In all probability, the small hum that you did pick up via the injection of Audio / music into the phono input was attributable to its experiencing a slight degree of a ground loop in the incoming signal between their interconnects.

My next question would be the status of the main electrolytic filters of that unit, as the first thing that usually happens on power supply degradation via the degree of decoupling provided by those components is a slight modulation of the bass response of the Audio section, before the readily apparent HUMMMMM…chum …..gradually fully onsets.

If you were unsuccessful in the troubleshooting via the parts subbing and testing that you have done to date, let’s go at it via a different mode.

That would be the utilization of an amplified speaker system that you might already be utilizing on your current computer system, or can borrow one from a source long enough on enact your testing.


The design of the desired unit would consist of a speaker housing with its internally contained stereo power amplifier , along with a feed to an adjunct slave speaker which is hard wire connected and is receiving its AF power from the main unit just mentioned.

Now the good part, they typically are powered from an wall mounted AC wall wart, so that goes a long ways toward knocking that interconnect possibility of ground induced hummmmm.

Additionally, the AF sensitivity of the input is geared towards the ~500mv- 1VAC output level of an audio card.

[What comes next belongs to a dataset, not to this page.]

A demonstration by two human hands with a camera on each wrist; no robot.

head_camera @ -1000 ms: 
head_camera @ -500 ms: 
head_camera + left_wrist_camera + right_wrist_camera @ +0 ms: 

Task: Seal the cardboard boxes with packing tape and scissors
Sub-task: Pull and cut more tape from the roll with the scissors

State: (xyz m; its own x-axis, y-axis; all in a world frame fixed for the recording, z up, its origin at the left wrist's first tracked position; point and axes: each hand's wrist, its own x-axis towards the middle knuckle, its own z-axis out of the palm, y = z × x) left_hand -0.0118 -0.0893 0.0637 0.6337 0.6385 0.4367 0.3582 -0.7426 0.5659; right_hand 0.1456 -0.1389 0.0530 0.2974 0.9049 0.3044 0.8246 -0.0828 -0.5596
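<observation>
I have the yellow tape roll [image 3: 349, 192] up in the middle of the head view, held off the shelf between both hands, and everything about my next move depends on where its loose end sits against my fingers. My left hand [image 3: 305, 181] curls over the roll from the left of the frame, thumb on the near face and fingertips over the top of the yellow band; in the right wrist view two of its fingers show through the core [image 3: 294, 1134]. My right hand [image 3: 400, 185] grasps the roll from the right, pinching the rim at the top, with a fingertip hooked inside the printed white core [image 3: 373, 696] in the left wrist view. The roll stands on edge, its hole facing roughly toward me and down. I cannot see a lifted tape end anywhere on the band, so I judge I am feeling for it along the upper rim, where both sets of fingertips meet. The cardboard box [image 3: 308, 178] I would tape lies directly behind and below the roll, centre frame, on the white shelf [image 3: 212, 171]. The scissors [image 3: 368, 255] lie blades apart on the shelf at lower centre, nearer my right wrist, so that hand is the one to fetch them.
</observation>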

You additionally should find your self having the capability of adjusting the volume via a case mounted volume control…bass and treble also, on the step up versions.

Plus+s+s+s+s…those heavy magnet , deep throw / excursion speakers, along with the tuned baffling found in those units ….give quite a sound experience for their small sizing…..JB Lansing comes to mind.


Just use one main unit, as the slave will not be needed and you connect a shielded line to the input plug that feeds that channel in the main unit and have the other end of the shielded wire be the point where you can sample the AF from the Zenith.

If that end happens to have an RCA plug at its end, you could solder tack a short leaded ~.05--.1 ufd “paper” cap onto its center conductor for the DC isolated AF sampling input and use a test lead clipped onto its ground shell to make the companion ground connection to the Zenith in the AF area.


Initially just connect up the ground interconnect and power up both units and up the volume on the amplified speaker to its max and confirm no hum being present with no signal input as of yet. Reverse the AC power plug possibilities to find the least hum IF any was even heard.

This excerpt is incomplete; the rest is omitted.